→ TASK GOAL: Output the data word for word. Begin at its first line and end at the line with "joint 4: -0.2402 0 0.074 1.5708".

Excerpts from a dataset
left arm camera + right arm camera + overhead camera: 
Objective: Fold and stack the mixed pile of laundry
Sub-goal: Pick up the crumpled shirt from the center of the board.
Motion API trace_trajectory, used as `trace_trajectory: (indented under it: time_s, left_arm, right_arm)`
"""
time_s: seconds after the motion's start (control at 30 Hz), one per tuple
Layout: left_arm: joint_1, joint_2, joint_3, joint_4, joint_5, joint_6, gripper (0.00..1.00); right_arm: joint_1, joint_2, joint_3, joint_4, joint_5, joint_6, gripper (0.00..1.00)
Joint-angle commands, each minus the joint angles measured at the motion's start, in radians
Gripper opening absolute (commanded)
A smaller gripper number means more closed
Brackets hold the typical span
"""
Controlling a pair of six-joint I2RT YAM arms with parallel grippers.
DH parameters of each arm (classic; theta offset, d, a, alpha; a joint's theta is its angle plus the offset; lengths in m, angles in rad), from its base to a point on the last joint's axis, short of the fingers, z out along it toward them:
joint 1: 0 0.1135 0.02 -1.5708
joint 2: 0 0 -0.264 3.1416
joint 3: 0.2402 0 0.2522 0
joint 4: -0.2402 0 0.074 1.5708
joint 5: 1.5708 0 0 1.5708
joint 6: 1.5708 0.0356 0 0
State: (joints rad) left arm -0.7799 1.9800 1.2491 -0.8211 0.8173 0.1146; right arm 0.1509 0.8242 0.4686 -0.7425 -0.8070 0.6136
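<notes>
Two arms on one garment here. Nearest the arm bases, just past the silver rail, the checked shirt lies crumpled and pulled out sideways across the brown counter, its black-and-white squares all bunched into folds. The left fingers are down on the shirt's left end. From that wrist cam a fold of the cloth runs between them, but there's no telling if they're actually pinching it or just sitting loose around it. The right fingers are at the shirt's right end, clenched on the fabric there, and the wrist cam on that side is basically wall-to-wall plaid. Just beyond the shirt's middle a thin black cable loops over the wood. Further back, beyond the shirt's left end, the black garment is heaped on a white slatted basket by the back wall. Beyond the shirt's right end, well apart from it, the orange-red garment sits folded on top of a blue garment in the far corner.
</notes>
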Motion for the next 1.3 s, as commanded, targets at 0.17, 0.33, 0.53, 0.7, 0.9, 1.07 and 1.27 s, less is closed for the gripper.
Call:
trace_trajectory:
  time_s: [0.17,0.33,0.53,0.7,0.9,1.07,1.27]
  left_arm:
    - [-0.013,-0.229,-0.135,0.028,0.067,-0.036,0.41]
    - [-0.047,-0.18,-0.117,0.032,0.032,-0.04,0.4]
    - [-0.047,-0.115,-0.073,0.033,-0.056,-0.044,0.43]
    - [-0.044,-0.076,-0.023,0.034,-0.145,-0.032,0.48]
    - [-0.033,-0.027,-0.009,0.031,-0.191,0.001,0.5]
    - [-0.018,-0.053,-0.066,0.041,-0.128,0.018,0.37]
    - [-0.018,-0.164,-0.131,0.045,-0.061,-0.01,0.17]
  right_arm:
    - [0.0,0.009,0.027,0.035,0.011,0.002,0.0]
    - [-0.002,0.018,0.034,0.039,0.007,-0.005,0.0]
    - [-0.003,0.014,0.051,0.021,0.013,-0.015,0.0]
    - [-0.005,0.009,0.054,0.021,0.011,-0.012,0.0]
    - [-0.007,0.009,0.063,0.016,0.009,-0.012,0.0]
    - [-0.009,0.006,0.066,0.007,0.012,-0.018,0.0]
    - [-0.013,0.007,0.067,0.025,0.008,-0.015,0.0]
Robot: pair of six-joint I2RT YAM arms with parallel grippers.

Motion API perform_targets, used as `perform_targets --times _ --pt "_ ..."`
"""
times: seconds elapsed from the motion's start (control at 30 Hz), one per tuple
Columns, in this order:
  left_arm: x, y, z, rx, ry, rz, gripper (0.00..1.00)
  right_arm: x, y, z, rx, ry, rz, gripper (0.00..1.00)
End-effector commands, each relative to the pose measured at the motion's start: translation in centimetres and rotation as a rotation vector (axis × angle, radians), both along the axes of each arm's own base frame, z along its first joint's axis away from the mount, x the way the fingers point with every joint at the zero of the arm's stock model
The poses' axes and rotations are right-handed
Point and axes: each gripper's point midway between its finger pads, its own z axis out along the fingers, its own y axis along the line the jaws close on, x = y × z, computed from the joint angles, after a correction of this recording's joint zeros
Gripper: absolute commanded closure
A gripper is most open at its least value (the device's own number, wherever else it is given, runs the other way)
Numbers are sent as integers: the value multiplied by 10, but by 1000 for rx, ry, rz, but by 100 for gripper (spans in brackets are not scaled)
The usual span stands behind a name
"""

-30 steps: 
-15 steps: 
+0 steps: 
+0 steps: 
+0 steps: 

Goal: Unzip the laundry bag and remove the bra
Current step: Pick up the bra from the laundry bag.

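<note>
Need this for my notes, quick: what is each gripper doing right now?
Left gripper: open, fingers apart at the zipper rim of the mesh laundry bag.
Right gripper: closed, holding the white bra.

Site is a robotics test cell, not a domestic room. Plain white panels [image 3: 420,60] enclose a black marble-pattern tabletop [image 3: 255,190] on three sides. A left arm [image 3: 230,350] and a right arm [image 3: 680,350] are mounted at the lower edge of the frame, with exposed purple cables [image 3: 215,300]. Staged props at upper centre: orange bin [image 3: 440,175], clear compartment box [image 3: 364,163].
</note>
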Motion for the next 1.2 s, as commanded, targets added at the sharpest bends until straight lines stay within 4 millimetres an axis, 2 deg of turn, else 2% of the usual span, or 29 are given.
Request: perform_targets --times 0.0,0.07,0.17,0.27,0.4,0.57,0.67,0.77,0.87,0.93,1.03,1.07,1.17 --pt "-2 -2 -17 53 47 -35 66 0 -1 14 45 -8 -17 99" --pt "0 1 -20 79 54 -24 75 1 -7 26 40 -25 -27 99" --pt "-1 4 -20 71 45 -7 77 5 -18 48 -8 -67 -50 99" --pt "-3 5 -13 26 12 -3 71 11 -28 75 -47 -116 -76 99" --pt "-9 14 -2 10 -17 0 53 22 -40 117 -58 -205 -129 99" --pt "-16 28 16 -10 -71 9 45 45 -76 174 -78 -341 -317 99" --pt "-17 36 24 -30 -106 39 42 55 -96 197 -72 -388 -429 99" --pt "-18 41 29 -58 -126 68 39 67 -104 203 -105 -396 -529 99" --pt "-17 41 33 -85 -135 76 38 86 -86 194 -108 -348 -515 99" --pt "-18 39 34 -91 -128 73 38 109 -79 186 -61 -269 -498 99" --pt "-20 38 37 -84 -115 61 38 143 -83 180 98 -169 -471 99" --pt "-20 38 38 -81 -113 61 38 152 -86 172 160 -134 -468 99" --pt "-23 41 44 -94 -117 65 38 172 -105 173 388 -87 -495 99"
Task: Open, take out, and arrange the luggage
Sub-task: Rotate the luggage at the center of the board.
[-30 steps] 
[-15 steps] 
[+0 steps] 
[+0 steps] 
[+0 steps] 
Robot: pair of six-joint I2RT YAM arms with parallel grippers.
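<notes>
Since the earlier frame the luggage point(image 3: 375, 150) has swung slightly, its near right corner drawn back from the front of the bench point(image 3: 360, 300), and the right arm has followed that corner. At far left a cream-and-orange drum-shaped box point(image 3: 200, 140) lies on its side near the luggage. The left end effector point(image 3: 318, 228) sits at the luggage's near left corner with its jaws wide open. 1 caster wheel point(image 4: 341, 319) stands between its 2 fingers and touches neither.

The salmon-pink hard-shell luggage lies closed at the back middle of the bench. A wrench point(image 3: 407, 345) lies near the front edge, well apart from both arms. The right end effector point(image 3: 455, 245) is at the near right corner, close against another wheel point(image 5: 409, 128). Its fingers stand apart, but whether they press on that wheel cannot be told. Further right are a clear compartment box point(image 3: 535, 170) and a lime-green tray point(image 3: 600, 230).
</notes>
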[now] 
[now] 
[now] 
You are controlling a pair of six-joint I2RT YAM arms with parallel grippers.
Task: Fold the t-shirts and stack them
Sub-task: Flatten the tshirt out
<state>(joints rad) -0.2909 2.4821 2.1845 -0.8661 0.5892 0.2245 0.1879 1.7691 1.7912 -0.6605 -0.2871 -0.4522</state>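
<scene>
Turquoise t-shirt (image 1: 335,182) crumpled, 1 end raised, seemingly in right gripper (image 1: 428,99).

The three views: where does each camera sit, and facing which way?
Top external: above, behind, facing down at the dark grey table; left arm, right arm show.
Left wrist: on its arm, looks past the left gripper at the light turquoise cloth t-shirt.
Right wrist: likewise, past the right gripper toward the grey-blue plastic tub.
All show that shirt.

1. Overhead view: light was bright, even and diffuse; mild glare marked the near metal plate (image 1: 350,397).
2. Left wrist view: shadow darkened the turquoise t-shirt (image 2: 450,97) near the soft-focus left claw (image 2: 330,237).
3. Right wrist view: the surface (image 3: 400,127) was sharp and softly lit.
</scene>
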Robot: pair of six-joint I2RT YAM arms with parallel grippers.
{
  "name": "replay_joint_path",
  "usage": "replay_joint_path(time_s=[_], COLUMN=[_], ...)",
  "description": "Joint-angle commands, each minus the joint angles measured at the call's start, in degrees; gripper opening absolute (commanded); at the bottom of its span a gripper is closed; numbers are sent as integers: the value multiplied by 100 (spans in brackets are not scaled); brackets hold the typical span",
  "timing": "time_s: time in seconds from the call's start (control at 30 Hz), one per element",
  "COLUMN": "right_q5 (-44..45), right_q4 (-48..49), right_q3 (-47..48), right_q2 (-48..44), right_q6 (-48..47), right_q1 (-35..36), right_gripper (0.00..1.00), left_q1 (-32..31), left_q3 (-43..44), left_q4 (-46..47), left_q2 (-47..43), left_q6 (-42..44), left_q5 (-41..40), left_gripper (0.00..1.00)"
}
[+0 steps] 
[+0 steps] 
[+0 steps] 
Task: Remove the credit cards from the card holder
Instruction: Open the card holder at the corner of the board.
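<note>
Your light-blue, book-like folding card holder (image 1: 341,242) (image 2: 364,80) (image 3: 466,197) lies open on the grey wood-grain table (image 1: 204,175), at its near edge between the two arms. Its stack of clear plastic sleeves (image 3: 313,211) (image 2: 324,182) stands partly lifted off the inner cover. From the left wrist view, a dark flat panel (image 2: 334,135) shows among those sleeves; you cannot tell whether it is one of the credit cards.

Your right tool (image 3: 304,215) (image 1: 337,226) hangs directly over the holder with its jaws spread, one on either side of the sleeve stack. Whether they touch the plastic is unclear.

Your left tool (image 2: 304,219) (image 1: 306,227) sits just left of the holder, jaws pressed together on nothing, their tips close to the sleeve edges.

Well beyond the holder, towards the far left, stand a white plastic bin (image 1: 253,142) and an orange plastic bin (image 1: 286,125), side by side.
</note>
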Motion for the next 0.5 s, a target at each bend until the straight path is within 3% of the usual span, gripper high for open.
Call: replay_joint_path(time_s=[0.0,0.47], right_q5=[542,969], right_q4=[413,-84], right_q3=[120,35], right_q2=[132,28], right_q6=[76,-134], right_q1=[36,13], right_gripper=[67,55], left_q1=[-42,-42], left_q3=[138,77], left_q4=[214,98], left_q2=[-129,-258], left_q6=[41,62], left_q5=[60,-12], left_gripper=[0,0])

→ WORKED SOLUTION:
left arm camera + right arm camera + overhead camera: 
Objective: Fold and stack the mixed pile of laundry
Sub-goal: Pick up the crumpled shirt from the center of the board.
Motion API trace_trajectory, used as `trace_trajectory: (indented under it: time_s, left_arm, right_arm)`
"""
time_s: seconds after the motion's start (control at 30 Hz), one per tuple
Layout: left_arm: joint_1, joint_2, joint_3, joint_4, joint_5, joint_6, gripper (0.00..1.00); right_arm: joint_1, joint_2, joint_3, joint_4, joint_5, joint_6, gripper (0.00..1.00)
Joint-angle commands, each minus the joint angles measured at the motion's start, in radians
Gripper opening absolute (commanded)
A smaller gripper number means more closed
Brackets hold the typical span
"""
Controlling a pair of six-joint I2RT YAM arms with parallel grippers.
DH parameters of each arm (classic; theta offset, d, a, alpha; a joint's theta is its angle plus the offset; lengths in m, angles in rad), from its base to a point on the last joint's axis, short of the fingers, z out along it toward them:
joint 1: 0 0.1135 0.02 -1.5708
joint 2: 0 0 -0.264 3.1416
joint 3: 0.2402 0 0.2522 0
joint 4: -0.2402 0 0.074 1.5708

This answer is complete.